- [What you are asked to do] Go to the line that contains "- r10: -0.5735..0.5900" in the listing below, then output it and every line after it exactly, omitting pictures.

- [Data]
--- --- ---

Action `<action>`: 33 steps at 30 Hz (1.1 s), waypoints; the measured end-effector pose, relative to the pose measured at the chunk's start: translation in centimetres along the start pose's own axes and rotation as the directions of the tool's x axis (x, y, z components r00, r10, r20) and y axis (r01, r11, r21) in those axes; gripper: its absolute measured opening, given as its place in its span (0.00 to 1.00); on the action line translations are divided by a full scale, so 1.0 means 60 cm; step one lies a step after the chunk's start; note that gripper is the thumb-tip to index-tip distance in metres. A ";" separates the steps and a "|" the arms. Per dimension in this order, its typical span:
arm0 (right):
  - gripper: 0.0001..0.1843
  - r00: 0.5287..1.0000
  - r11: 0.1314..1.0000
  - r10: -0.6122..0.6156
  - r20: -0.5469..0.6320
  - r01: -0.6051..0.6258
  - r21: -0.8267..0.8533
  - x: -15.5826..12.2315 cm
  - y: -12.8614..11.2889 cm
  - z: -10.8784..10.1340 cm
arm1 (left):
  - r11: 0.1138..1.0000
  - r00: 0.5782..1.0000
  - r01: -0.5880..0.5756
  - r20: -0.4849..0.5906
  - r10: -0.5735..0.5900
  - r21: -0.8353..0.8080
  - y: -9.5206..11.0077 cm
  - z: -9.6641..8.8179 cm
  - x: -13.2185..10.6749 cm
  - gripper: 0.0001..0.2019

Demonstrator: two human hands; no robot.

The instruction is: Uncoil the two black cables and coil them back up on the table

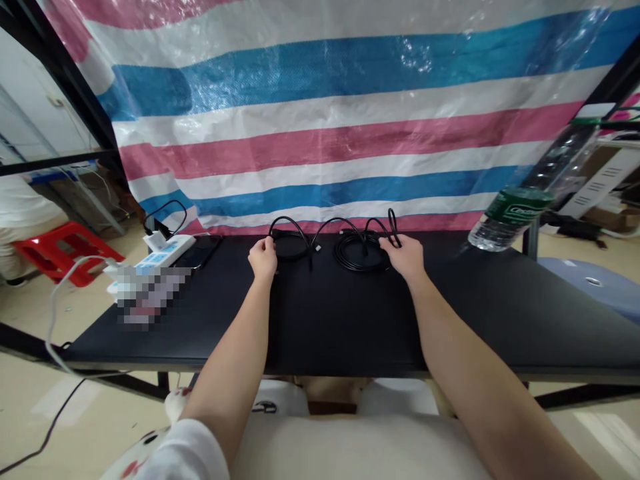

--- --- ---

- [Your response]
  - r10: -0.5735..0.5900
  - r21: -0.8353..0.8080
  - y: -9.5206..11.0077 cm
  - z: -9.6641..8.8179 cm
  - x: -13.2185..10.6749 cm
  - gripper: 0.0001..0.2019

Demonstrator: two human hands; no robot.

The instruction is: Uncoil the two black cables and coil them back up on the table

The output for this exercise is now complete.